Moving over the galaxy, until I'm a dim sheen over all that man has seen and will see
And I'll be so large then, baby, you'll pass through me. So large and so gentle
You'll pass right through me and I won't feel a thing
I won't feel a tremor or wave or particle or anything
Not the smallest damn particle of feeling. I'll keep on moving, you'll keep on passing
Lately I guess that's where I'm crawling.
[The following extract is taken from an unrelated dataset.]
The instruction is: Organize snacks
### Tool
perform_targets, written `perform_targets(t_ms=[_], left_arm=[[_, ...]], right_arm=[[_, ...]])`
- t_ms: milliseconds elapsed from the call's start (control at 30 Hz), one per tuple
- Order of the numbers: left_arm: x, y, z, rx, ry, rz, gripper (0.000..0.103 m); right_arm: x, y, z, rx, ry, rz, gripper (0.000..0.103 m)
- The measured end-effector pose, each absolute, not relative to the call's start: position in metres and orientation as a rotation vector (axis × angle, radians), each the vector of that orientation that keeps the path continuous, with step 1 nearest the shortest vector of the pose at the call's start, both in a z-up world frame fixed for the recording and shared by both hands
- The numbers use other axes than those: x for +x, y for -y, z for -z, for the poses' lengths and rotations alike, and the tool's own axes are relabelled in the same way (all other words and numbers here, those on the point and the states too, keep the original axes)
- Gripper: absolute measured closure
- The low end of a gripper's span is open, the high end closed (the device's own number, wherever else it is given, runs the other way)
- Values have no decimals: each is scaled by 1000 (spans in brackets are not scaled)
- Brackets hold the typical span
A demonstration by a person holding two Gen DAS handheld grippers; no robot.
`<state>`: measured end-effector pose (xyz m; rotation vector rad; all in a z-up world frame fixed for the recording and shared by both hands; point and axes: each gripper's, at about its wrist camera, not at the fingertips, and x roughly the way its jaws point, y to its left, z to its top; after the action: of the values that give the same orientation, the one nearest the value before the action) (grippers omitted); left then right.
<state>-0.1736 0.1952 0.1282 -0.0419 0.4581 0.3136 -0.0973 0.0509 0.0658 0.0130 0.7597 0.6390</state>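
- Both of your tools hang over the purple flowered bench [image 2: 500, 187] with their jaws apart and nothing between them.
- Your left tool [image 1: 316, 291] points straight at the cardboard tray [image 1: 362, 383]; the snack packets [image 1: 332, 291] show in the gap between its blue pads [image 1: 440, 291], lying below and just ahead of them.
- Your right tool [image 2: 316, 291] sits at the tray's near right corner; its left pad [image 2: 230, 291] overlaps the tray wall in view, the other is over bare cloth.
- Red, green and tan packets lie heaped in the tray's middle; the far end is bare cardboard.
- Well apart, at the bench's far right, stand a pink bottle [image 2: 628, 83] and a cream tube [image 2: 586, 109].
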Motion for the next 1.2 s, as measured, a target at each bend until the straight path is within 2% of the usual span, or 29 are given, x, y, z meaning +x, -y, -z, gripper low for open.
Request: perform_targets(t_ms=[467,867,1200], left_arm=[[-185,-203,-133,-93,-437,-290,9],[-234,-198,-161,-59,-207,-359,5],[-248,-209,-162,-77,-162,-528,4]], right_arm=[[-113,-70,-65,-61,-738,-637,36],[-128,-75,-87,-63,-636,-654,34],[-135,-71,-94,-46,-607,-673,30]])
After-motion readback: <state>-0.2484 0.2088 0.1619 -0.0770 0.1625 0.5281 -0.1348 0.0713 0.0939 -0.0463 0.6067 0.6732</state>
One Poem for a different Friend

OK John, this is for you. If you don't recognize the guy in the picture chalk it up to Narrator not being the Author or whatever, just please don't hit me, I'm delicate :)

Paper
I've always eaten it
You seem to be strangling in it
My friend, you're smoking ultra-lights like they're going out of style,
Pulling air like you'll draw their lives into your lungs
Angry like a madman and your speech is 'clipped'
Clipped but it sounds fine to me
This is how deep you've pushed it
Deep down you're so damn
Angry.

Two Poems for a Friend

These are both dedicated to Nicki. Actually they both started with the same line, and I fought the good fight in not making them about myself, and succeeded a bit better with the second than I did with the first.

---------------
Dreams I
I had a friend who would tell me her dreams.
Such a little thing for me; I knew their meaning
I was that arrogant.
Years pass and she's still cool and I
Am cold;
Looking in the North Pole for someone
With my ego to tell me
What my dreams meant, where did they go?

-----------------
Dreams II
I had a friend who told me dreams, late at night,
Years ago; and in my mind
She's calling, my hand warm on the phone,
Face flushed, lying down, saying
What it meant and means.
We were both dreaming carelessly
and talking silly nonsense about stupid stuff
I can't remember it now. She said,
"Can I kill you?" I said, "Yes, I'll write a note."
That's our friendship, who we were,
Careless, ceaseless. Reading the poetry I wrote
It was too long, singsongy, and crappy. She told me so.
Who the hell else could have told me so!
I told her one time I was going home
And then followed her to the next spot, she didn't notice
I was so proud of myself for my cleverness
She actually seemed surprised. There weren't many times
I got the better of her!
My whole life, I guess.
Well we all have these friends we wish we were,
Stronger, faster, smarter, lives like a muscle car,
All we can do is stop and stare
We all have these friends, and sometimes in a long time
You find one that cares -
One that is a real friend back for you
And she is that, has that, and so my friend I dedicate this crap
To you.

Tuesday, January 6, 2009

today's random thought

I am

I am nursing a cinder on my front porch
It's raining down the steps and on the street.
I'm cold up here but it's dry at least.

Indoors Wesley Snipes makes love to Claudia Schiffer and I have work to do.

Sunday, January 4, 2009

a 'Persona 3' poem

Every night at midnight

Every night at midnight we blow our brains out.
I'm breezing through high school feeding your
Egos, but I only need so much from you.
Three girls at a time, what a life this is!
The year passes quickly, the blue wings fall silently.

wrote these jan 4th 2009

One

One is enough numbers.
Count it quickly
and go home.




"Sometimes I'm a"

Spider crawling southward on the wall
to a warm crack on the wall
Where the heater blows.




Western Sheets


"You brought these sheets into the relationship, you take them out."

"Ok."

Some poetry I wrote more than ten years ago

I found an old notebook in a jacket and went through it, here are two poems that probably shouldn't see the light of day but hey, this is the next best thing.

----------------------

Actors are untrustworthy.
I have to thank the hands
that catch me, every
night, in the darkness,
and pass me to the exit.
When the lights come up I'm in my place.
Who guided me?
Someone I cannot tell,
One of many.

-----------------------

A little bit of potatoes,
a single broccoli
on a plate.
Unasked for
but as much as
anyone
could ask.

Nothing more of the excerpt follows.